» **EXERCISE REQUIREMENTS**
Please give again, word for word, the lines that lie between the start of the listing below and the line with "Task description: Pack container", both included.

-=-=-=-=-

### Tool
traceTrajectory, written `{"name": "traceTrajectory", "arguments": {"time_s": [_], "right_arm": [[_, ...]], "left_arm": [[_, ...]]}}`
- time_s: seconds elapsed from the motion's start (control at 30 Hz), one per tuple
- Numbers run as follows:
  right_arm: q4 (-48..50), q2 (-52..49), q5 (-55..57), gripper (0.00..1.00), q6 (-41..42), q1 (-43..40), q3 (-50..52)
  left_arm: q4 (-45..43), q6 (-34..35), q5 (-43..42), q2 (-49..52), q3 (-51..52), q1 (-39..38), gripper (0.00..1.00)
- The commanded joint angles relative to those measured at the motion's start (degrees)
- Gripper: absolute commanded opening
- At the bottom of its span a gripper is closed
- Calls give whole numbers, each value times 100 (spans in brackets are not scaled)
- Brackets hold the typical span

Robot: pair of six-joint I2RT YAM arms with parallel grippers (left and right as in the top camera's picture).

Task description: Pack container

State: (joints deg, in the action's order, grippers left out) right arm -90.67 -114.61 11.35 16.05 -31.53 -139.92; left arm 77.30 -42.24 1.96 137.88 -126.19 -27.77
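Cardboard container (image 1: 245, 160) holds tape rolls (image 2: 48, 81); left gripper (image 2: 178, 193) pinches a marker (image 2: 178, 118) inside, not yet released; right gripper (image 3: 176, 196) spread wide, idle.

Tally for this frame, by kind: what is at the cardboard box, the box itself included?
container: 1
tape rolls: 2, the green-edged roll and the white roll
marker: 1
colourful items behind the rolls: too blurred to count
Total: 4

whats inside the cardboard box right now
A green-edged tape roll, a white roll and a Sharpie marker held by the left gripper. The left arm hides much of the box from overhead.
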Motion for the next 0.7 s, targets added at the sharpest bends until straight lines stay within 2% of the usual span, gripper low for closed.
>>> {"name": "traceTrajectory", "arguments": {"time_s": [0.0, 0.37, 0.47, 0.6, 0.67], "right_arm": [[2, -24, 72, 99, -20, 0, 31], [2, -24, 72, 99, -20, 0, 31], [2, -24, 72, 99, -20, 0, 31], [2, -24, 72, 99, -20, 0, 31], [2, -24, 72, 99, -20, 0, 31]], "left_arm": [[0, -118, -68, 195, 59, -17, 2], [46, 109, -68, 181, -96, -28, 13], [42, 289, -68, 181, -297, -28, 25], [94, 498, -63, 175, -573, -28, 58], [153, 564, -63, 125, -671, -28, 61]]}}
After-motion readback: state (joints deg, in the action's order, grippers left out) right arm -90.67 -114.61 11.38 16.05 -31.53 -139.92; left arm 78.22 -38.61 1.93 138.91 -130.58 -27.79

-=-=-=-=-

» **THE COMPLETED TASK**
### Tool
traceTrajectory, written `{"name": "traceTrajectory", "arguments": {"time_s": [_], "right_arm": [[_, ...]], "left_arm": [[_, ...]]}}`
- time_s: seconds elapsed from the motion's start (control at 30 Hz), one per tuple
- Numbers run as follows:
  right_arm: q4 (-48..50), q2 (-52..49), q5 (-55..57), gripper (0.00..1.00), q6 (-41..42), q1 (-43..40), q3 (-50..52)
  left_arm: q4 (-45..43), q6 (-34..35), q5 (-43..42), q2 (-49..52), q3 (-51..52), q1 (-39..38), gripper (0.00..1.00)
- The commanded joint angles relative to those measured at the motion's start (degrees)
- Gripper: absolute commanded opening
- At the bottom of its span a gripper is closed
- Calls give whole numbers, each value times 100 (spans in brackets are not scaled)
- Brackets hold the typical span

Robot: pair of six-joint I2RT YAM arms with parallel grippers (left and right as in the top camera's picture).

Task description: Pack container

Nothing else remains for this exercise.